Когда мы с Борисом вошли, Эва неожиданно завизжала, дёргая за руки и тиская русского. Густов невольно улыбнулся, дёрнулся, как от щекотки, и вечеринка начала раскручиваться, виток за витком. Объятия, потом воспоминания.
Я не была в Афинах, но благодаря этой троице, кажется, не заблудилась бы, попади я в легендарную столицу Греции. Вместе с ними (рассказывал и демонстрировал снимки и видеозаписи на мониторе почти во всю стену по большей части Стах, Эва, улыбаясь и поблёскивая расширенными глазами с подведёнными веками, слушала его и бесцеремонно вставляла свои замечания на польском, не все из которых я поняла) я тоже полюбовалась широкой панорамой четырёхмиллионного города с вершины холма Ликабетт, прокатилась в такси по улицам Панепистимиу и Стадиу, связывающим главные площади города Омония и Синтагма, перекусила в бистро в Экзархии. Побывала в порту пригорода Афин Пирея. Слышала квохтанье кур и блеяние коз в столичных двориках, обоняла доносящиеся оттуда дымки летних кухонек и запахи вина и уксуса, жареного мяса, цветов жасмина и баклажанной приправы, все эти разнообразные, чудесные, соблазнительные ароматы, сопутствующие готовящимся и проводимым на южном воздухе семейным трапезам.

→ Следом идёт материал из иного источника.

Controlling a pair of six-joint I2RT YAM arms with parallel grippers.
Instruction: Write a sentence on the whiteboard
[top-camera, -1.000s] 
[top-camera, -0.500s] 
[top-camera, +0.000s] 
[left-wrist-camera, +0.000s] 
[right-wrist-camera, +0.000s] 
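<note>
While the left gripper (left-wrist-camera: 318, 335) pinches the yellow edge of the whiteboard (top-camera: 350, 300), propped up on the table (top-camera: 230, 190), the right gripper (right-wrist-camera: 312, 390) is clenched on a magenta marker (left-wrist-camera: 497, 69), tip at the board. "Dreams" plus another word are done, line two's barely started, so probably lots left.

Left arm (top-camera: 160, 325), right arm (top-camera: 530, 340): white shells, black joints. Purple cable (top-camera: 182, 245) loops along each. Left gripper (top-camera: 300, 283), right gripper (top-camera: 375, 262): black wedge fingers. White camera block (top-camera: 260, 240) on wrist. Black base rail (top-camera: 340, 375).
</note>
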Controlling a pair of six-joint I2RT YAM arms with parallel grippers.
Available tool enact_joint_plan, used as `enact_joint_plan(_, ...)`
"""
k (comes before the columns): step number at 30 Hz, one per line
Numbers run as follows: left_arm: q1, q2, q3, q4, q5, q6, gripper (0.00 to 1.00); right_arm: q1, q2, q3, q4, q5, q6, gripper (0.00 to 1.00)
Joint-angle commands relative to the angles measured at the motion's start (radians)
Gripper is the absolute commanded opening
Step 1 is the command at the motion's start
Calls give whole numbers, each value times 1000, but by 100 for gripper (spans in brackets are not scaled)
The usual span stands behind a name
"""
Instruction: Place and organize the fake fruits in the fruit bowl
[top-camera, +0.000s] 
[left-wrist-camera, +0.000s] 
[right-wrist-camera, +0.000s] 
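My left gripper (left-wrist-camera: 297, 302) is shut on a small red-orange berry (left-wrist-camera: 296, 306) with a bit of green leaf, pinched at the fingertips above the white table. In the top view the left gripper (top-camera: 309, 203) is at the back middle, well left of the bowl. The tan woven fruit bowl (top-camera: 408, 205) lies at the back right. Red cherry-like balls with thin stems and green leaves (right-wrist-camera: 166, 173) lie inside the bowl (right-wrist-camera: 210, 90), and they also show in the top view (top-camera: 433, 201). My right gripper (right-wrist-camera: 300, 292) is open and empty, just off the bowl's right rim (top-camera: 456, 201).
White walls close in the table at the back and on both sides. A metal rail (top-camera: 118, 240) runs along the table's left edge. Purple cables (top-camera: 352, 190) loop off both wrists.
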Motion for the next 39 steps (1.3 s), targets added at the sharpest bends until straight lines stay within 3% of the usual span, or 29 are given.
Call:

В афинском музее «Бенаки» я «ознакомилась» с очередной экспозицией почти тысячи «фаюмских портретов» — масок, изготовленных древнеегипетскими мастерами методом восковой живописи на доске, вставлявшейся в бинты мумии вместо лица. Живые взгляды через тысячелетия — поражают. Мастерство, с которым с блеском исполнены портреты, кажется неправдоподобным, а ведь портретам, полагают, десятки веков.
Эву особенно увлекали ювелирные и антикварные лавки района Монастираки. Она не покидала бы их сутками. К востоку от площади Синтагма вполне можно заплутать в переплетении закоулков «старого города» Плаки. С удивлением узнала я, что древний храм Афины — знаменитый Парфенон — превращён был турками в мечеть, а в рядом расположенном Эрехтейоне они разместили гарем.
Я с завистью воспринимала это живое биение вечерней жизни в моем скучном доме, жизни, изобилующей шутками, дарящей впечатления и эмоции, той долгожданной полноты, которая так для меня и не наступила надолго и, едва поманив, кончилась с ушедшей юностью.
— О милая-милая Греция, о Эллада, — то и дело с пьяненьким восторгом звонко провозглашала Эва на родном языке и добавляла по-гречески, — ка-ло-ка-гатия!
На это Стах, улыбаясь, но с меланхолической ноткой в голосе отвечал, обращаясь к жене на польском то «Эвичку», то «коханочку»:
— Тутай вшистко бардзо добжэ, коханочку. Тутай, Эвичку, вшистко тэж бэндзе добжэ. — Здесь всё очень хорошо, любимая, и всё тоже будет хорошо.
Эва с Борисом «станцевали» сиртаки: Бориса Эва таскала по комнате за руки во все стороны и, хохоча во всё горло, двигала им, как манекеном, при этом Станислав и я ритмично били в ладоши в возрастающем темпе.